The lycanthropy can easily be read as anxiety (especially given the name of the piece), and I've had the feeling many times of being at a party and trying to stay just long enough to feel comfortable leaving.
The one thing that keeps this from being amazing for me is the signalling of choices. My favorite choice-based games allow either deep characterization of the protagonist or strategizing, and it was hard for me to do either one here. I feel like having more hints about the possible effects of choices could fix that, but it may just be a personal design choice and not something that needs to be 'fixed'. I had fun either way, and played through three or four times.
I beta tested this game briefly.
I usually think of Ectocomp games as being quick and simple, but the Grand Guignol games have been pretty intense the last few years.
This game has several innovative/amazing features:
1. It's in a custom parser that's brand new but so good that it felt like Dialog or Inform for me
2. It has excellent javascript integration with smooth scrolling image sidebars
3. It has an optimization puzzle that requires in-depth strategy and a lot of spatial thinking.
So it's pretty cool.
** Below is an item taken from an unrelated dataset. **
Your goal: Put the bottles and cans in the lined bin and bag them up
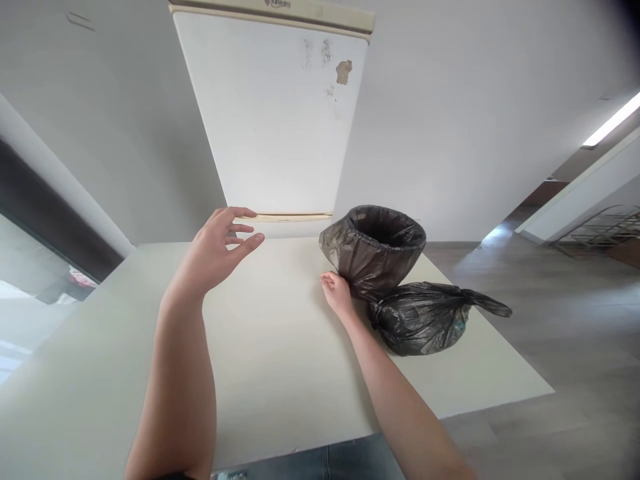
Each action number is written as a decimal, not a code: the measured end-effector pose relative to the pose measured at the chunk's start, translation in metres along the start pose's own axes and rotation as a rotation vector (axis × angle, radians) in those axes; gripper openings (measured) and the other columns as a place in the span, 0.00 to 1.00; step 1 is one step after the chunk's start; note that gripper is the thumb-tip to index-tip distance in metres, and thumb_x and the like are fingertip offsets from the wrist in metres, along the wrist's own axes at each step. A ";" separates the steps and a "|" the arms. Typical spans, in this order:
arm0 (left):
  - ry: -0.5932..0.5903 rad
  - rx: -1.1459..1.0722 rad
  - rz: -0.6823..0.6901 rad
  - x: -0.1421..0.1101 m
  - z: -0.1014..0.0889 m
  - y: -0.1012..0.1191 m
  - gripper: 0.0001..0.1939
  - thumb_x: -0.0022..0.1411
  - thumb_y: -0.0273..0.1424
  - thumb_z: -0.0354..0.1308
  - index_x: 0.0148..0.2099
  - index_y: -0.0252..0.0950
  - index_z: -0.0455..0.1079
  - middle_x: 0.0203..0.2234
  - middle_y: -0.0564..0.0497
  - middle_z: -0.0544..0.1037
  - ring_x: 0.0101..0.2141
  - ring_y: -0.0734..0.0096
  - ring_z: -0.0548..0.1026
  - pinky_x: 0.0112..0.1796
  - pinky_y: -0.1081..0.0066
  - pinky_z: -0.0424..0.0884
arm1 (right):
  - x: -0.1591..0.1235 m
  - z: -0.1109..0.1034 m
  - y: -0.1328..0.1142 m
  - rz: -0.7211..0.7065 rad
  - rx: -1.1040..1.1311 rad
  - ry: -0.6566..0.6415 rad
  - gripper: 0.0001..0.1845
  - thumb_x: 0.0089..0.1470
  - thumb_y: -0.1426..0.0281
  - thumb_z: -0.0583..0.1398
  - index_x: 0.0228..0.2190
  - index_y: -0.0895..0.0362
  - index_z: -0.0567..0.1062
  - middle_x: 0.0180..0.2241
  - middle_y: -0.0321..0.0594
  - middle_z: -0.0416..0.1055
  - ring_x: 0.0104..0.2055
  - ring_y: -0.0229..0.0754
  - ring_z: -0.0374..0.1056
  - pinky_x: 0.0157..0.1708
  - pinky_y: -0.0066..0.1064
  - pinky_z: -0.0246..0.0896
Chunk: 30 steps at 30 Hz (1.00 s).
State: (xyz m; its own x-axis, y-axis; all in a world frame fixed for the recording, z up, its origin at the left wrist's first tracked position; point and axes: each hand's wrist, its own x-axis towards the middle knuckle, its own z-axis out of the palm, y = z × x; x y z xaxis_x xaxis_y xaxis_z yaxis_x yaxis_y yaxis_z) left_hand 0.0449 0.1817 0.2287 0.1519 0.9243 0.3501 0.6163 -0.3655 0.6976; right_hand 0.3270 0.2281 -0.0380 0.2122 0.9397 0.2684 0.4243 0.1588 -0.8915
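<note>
Two bare forearms [183, 380] extend over a pale table [280, 373]. On its right side lies a closed black bag [423, 323], rounded, its gathered neck pointing right. Just behind it stands an open black bag [377, 270], its round mouth facing up. The right hand [337, 292] is at this bag's lower left side, fingers curled; whether they hold or touch the plastic cannot be told from this angle. The left hand [213, 247] hangs above the table, thumb and fingers apart. Beyond stands a white fridge [270, 113].
</note>
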 end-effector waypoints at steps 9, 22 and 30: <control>0.002 0.021 -0.006 0.000 0.007 -0.001 0.26 0.66 0.52 0.60 0.61 0.48 0.71 0.56 0.45 0.77 0.52 0.53 0.79 0.50 0.56 0.79 | 0.005 -0.012 0.014 0.164 0.036 0.284 0.09 0.48 0.67 0.54 0.24 0.54 0.73 0.27 0.42 0.78 0.32 0.45 0.74 0.33 0.31 0.65; -0.023 0.039 -0.016 -0.004 0.002 0.005 0.26 0.65 0.52 0.60 0.61 0.49 0.71 0.54 0.46 0.78 0.51 0.53 0.80 0.50 0.55 0.79 | 0.005 -0.022 0.013 0.238 -0.036 0.484 0.11 0.45 0.67 0.56 0.34 0.54 0.71 0.36 0.44 0.77 0.38 0.49 0.73 0.41 0.35 0.66; -0.039 0.047 -0.015 -0.004 0.002 0.005 0.26 0.65 0.52 0.60 0.61 0.49 0.71 0.54 0.46 0.78 0.52 0.53 0.80 0.51 0.56 0.79 | 0.005 -0.022 0.017 0.234 -0.087 0.523 0.20 0.48 0.69 0.57 0.45 0.58 0.68 0.48 0.54 0.72 0.43 0.49 0.72 0.48 0.38 0.66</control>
State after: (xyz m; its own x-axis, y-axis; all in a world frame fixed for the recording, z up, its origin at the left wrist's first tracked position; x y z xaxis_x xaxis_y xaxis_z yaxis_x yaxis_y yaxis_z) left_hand 0.0494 0.1760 0.2294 0.1721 0.9334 0.3148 0.6545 -0.3471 0.6717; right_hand 0.3547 0.2288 -0.0434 0.7061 0.6688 0.2325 0.3805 -0.0814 -0.9212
You're breaking into a tomb (like Infidel) and need to grab a scarab amulet as well as as much treasure as you can carry (which is rough, given you can only carry 4 things at a time in your hands).
The puzzles are harder than most optimization games I've seen. Just getting a successful ending at all will likely take several tries. There's enough complexity here that I probably saw <1/2 of the game when I beta tested it and still there are things I don't understand (like the purpose of the (Spoiler - click to show)map and cursed disk).
The only drawback I found is, like the other optimization games, the puzzle itself detracted somewhat from the emotional impact of the story, as the story is mostly a frame for the puzzles and is repeated over and over each time. Otherwise, for fans of optimised treasure runs, this is a great game.
Ryan Veeder's playing a completely different ball game than most authors. It's almost like he just has fun making up things with weird ideas and then polishing them intensely before releasing them. Who does that?
There are four mini-games that I encountered, like the other Balderstone games (with each game serving just fine as a release on their own). They are:
-A complex combat game (Spoiler - click to show)This one reminded me of Kerkerkruip. You have a large map filled to the brim with weapons. You have to fight a lot of different people, but each weapon is destroyed upon use. This was fun but difficult, it took me a while to solve some of the cool sub-puzzles.
-A small game that is more interactive than most interactive fiction. (Spoiler - click to show)This is a mad-lib game where you are asked for a series of words, then you play a game involving that series of words, and it's implemented very well.
-A story told by children.(Spoiler - click to show)This has some surprises in design. Like usual. Ryan seems to think 'What if the players tried something weird and I just ran with it?
-A more traditional game at an abandoned gas station with some narrative surprises.
I thought as I played these games is that one thing Ryan does well is making sure the player encounters every story beat on every playthrough. It's so easy, due to the non-linear nature of games, for players to miss important backstory or details, but all of these games incorporate that into the gameplay itself, which is wonderful.